Arrays returning as empty when using an 'if statement' after glob.glob on FITS Files

Question

I am using glob.glob make my script only read the data from certain FITS files (astropy.io.fits is brought in as pf and numpy as np). For this x is the value that I change to get these certain files (For reference the 'x = np.arrange(0) and y1 = np.arange(0) simply creates an empty array that I then fill with data later.

def Graph(Pass):
    x = np.arange(0)
    y1 = np.arange(0)

    pathfile = '*_v0' + str(Pass) + '_stis_f25srf2_proj.fits'

        for name in glob.glob(pathfile):
             imn = 'FilePath' + str(name)

However, I wanted to add another filter to the files that I use. In each FITS file's header there is a quality I will call a. a is a non-integer numerical value that each file has. I only want to read files that have a within a specific range. I then take the data I need from the FITS file and add it to an array (for this is is 'power' p1 being added to y1 and 'time' t being added to x).

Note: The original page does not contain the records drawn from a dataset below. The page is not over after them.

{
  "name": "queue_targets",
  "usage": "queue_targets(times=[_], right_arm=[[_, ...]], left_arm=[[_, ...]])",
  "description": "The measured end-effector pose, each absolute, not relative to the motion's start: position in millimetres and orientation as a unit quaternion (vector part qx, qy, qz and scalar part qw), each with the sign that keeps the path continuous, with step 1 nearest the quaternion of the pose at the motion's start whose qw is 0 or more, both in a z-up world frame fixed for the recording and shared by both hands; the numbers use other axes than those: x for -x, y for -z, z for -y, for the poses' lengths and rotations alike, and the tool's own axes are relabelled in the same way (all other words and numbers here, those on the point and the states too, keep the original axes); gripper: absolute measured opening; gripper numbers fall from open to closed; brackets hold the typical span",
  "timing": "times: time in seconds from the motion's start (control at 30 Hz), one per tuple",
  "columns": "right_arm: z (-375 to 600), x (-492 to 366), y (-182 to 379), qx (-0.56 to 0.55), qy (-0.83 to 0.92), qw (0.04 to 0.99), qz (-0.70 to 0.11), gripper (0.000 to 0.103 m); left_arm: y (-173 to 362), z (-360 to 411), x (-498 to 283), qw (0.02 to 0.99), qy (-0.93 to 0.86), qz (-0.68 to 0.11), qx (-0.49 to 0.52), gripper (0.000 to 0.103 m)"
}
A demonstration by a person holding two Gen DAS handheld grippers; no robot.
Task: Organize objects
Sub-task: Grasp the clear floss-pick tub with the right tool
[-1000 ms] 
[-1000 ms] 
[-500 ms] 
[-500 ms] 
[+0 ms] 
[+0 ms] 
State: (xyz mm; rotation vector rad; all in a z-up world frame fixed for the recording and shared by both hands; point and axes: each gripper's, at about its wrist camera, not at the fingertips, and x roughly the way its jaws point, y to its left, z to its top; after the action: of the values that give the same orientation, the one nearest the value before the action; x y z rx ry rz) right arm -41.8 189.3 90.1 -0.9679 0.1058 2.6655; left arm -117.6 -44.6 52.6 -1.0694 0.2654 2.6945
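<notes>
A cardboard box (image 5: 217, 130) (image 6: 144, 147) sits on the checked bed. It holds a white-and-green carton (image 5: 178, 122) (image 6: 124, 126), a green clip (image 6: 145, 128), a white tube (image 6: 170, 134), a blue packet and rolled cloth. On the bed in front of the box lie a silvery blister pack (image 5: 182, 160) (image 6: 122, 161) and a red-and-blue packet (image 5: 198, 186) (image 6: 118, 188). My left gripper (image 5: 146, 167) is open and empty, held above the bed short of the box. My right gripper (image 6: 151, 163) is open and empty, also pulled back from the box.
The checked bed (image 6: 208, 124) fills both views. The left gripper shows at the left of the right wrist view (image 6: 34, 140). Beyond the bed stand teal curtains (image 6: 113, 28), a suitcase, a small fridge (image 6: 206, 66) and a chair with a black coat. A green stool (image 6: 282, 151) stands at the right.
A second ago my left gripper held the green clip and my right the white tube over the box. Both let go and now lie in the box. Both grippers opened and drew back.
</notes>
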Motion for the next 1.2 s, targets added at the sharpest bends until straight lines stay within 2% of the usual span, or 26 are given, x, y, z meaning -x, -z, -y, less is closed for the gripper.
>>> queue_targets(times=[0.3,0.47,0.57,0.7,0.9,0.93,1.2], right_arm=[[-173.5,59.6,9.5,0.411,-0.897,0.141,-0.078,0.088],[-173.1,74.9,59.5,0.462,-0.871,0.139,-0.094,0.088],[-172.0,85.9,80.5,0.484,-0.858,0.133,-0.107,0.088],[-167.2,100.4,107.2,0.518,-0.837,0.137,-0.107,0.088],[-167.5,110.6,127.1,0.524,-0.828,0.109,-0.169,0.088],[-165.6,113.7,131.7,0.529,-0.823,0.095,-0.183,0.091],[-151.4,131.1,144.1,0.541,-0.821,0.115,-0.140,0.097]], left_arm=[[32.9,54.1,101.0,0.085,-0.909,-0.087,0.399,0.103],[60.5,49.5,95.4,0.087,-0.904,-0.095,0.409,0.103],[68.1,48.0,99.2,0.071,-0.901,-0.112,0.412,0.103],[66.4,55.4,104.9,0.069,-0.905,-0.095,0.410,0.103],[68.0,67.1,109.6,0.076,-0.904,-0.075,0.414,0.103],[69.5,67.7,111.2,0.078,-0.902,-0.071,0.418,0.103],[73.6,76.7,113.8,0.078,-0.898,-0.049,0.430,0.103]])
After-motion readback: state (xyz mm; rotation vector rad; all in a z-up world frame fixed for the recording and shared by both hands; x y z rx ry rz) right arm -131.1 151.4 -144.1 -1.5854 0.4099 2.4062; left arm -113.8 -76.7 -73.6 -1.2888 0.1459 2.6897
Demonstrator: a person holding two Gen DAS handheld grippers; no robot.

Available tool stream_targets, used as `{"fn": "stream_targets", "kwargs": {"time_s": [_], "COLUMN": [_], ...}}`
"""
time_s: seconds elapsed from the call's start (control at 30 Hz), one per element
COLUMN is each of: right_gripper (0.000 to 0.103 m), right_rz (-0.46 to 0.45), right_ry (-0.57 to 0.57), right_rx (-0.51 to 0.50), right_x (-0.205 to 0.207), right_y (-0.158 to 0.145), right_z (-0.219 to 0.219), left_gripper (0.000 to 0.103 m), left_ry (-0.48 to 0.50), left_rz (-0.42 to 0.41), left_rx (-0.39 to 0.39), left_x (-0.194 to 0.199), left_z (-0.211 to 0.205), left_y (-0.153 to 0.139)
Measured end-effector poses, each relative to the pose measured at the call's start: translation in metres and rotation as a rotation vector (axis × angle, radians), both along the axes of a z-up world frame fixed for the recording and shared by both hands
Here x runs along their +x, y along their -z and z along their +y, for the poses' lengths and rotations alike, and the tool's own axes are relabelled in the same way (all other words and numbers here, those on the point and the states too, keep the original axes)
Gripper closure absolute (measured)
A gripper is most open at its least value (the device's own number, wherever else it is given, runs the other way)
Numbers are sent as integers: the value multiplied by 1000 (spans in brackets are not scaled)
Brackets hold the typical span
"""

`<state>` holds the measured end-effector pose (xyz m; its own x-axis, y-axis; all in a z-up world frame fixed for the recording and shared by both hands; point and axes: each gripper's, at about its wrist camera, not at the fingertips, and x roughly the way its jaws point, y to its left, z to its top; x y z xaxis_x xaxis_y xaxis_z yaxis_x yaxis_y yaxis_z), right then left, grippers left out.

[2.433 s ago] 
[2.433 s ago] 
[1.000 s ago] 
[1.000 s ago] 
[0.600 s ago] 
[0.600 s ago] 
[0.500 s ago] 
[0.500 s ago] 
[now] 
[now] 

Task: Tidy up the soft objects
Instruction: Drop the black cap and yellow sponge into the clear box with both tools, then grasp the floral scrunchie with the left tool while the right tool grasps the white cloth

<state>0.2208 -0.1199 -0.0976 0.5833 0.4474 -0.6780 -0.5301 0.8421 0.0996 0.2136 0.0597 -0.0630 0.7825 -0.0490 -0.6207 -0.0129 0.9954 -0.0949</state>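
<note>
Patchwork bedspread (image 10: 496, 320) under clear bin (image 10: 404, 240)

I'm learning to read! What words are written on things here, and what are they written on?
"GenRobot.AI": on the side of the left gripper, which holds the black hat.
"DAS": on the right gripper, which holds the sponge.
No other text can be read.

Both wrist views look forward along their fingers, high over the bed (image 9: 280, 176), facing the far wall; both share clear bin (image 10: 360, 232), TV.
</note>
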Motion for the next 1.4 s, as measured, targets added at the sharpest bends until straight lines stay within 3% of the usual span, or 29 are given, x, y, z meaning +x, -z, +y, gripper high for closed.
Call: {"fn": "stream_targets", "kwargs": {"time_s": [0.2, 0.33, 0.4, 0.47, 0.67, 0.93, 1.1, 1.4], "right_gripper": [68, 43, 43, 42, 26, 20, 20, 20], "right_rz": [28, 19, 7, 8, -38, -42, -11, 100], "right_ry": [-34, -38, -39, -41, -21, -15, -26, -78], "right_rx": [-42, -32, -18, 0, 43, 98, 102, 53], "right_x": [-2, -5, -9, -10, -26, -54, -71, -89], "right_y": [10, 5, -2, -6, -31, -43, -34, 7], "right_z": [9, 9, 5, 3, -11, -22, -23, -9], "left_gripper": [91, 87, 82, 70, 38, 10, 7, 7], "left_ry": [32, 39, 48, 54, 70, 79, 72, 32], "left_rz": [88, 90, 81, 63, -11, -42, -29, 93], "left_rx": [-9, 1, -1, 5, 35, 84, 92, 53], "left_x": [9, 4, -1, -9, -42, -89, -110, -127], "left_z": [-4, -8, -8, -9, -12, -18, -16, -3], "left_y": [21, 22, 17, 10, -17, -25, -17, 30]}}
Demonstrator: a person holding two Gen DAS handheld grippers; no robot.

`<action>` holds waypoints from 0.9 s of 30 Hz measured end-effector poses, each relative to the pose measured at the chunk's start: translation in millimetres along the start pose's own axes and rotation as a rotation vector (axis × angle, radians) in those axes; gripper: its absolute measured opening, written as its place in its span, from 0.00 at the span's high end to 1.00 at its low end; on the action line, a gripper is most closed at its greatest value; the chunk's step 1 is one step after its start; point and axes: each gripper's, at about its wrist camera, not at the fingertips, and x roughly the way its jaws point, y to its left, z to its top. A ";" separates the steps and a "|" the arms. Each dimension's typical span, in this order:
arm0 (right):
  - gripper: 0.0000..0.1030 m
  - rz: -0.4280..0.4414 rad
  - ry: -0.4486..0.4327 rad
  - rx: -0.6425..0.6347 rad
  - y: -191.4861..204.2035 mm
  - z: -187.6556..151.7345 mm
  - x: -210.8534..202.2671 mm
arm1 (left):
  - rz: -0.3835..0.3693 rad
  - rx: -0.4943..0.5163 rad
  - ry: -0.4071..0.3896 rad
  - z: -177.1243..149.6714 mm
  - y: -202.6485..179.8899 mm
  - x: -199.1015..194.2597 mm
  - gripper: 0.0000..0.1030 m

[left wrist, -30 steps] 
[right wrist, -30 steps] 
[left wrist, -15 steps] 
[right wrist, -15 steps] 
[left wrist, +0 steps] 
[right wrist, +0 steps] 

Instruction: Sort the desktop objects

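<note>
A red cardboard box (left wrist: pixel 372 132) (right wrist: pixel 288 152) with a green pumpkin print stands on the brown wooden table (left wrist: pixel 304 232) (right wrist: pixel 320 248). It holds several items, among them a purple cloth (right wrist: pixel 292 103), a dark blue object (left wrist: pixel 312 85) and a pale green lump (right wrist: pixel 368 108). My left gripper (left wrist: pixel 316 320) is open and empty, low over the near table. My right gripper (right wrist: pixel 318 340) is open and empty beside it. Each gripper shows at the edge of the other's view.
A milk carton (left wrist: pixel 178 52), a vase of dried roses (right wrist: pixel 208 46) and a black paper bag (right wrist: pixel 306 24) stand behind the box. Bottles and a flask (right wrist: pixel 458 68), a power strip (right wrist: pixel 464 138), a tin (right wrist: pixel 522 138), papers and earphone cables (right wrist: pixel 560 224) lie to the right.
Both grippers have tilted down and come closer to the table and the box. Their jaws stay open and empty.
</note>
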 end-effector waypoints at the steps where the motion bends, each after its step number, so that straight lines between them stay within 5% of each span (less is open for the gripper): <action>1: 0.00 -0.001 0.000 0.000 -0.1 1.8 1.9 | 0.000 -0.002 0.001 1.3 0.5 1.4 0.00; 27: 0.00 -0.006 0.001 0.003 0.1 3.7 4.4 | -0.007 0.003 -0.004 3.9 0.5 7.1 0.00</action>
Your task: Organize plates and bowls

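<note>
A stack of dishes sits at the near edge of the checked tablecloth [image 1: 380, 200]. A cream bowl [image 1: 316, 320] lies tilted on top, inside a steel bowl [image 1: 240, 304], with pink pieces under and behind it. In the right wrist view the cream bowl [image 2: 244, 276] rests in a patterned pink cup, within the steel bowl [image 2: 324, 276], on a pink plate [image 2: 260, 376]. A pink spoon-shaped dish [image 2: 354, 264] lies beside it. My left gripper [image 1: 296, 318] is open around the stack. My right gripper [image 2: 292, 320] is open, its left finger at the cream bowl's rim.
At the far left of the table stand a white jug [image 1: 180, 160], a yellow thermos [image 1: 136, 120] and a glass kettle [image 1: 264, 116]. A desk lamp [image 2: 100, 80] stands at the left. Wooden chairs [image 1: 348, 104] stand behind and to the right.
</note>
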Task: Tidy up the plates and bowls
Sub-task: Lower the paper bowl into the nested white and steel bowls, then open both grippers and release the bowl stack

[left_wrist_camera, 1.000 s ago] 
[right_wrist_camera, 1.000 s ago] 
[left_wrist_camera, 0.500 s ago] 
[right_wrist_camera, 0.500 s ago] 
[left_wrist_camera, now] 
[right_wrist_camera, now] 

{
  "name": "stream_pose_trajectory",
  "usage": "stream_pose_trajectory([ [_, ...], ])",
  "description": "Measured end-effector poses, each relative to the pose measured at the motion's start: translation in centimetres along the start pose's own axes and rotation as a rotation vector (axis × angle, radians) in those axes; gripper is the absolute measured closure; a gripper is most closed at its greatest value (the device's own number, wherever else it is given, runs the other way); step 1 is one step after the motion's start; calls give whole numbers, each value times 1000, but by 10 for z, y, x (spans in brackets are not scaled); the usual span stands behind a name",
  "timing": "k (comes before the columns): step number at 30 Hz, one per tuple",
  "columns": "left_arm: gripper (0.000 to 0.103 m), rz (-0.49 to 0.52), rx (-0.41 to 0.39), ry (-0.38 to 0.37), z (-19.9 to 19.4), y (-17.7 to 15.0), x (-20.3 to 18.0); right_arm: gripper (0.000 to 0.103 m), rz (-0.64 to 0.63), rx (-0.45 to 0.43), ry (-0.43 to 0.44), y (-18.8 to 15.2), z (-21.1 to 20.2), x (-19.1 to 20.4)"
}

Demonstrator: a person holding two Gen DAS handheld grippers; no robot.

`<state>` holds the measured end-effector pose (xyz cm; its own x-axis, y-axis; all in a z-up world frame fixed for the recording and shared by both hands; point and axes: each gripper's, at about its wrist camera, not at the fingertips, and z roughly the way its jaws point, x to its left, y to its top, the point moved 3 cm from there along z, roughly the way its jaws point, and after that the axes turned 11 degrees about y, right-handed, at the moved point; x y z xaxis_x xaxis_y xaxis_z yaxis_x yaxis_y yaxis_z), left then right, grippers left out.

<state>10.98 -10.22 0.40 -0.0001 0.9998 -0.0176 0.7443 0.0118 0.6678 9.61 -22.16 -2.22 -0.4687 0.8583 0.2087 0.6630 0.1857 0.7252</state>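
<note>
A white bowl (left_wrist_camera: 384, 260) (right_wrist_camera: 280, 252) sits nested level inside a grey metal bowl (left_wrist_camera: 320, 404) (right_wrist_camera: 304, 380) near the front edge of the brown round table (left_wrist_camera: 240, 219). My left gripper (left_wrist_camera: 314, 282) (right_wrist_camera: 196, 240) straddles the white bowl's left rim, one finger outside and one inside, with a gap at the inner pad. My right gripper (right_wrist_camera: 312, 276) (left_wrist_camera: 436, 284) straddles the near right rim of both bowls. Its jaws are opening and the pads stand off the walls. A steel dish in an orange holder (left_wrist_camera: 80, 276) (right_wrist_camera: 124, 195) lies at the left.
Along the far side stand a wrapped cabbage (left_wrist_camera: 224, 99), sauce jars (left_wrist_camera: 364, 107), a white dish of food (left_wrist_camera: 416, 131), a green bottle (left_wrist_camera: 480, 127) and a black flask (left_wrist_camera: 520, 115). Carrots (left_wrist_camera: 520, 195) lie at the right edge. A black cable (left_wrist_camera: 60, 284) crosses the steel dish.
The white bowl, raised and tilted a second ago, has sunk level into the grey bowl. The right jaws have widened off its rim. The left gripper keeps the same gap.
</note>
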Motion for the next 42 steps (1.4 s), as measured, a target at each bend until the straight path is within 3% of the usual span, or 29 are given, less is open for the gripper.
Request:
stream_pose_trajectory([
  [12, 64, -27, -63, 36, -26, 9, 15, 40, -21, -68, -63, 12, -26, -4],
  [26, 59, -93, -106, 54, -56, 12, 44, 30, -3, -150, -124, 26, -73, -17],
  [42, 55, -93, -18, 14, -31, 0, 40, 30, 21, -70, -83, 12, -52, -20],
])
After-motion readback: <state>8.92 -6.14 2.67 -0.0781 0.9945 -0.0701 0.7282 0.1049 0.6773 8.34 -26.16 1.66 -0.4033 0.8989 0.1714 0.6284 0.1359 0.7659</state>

            imh = pf.getheader(imn)
            a = imh['a']

            if (192 <= a <= 206) is False:
                pass

            if (192 <= a <= 206) is True:
                im = pf.getdata(imn, origin='lower')
                subim1 = im[340:390, 75:120]
                p1 = np.mean(subim1)

                t = SubfucntionToGetTime

                y1 = np.append(y1, p1)
                x = np.append(x, t)

However when I run this function it returns with arrays with no values. I believe it is something to do with my code not working properly when it encounters a file without the appropriate a value, but I can't know how to fix this.

For additional reference I have tested this for a smaller subgroup of FITS files that I know have the correct a values and it works fine, that is why I suspect it is experiencing a values that messes-up the code as the first few files don't have the correct a values.

OK, I am officially adding this to the finished pile. Thank you Iguananaut for the improved flow for my code and everyone else who answered. Turns out the reason I kept on getting arrays of zero was there was a connection issue to the server in that when I tried to pull a lot of data it just told my computer there wasn't any data. That is now sorted. — Eoin Mansfield, Apr 14 '17 at 16:19
I'm glad you figured it out. TBH you should probably delete this question since it's not likely to be helpful to future readers (which StackOverflow questions should by typically). Happy to help though! — Iguananaut, Apr 14 '17 at 16:22

score 0 · Answer 1 · answered Apr 12 '17 at 17:20

0

A guess, but is a a string not an integer?

>>> 192 <= "200" <= 206
False
>>> 192 <= int("200") <= 206
True

answered Apr 12 '17 at 17:20

nigel222

4,092
1
8
15

Sorry, I'll make it clearer in my quesiton. *a* is a non-integer numerical value. – Eoin Mansfield Apr 12 '17 at 17:22
In that case I'd insert some debugging print statements to see what `a` values you are *actually* getting rather than what you *think* you are getting. Maybe the wrong files as input? A strong wrong preconception is a barrier to progress. – nigel222 Apr 12 '17 at 17:31
I know for a fact that the *a* values start at around 186 and rise to around 214. This is because the *a* value is the angle between two points and I know how that changes over time. – Eoin Mansfield Apr 12 '17 at 17:37

score 0 · Answer 2 · answered Apr 12 '17 at 18:08

First, ditch the np.append. Use list append instead

x = []
y1 = []
....
            y1.append(p1)
            x.append(t)

np.arange(0) does create a 0 element array. But can't fill it. At best it serves to jumpstart the np.append step, which creates a new array with new values. arr=np.empty((n,), float) makes a n element array that can be filled with arr[i]=new_value statements.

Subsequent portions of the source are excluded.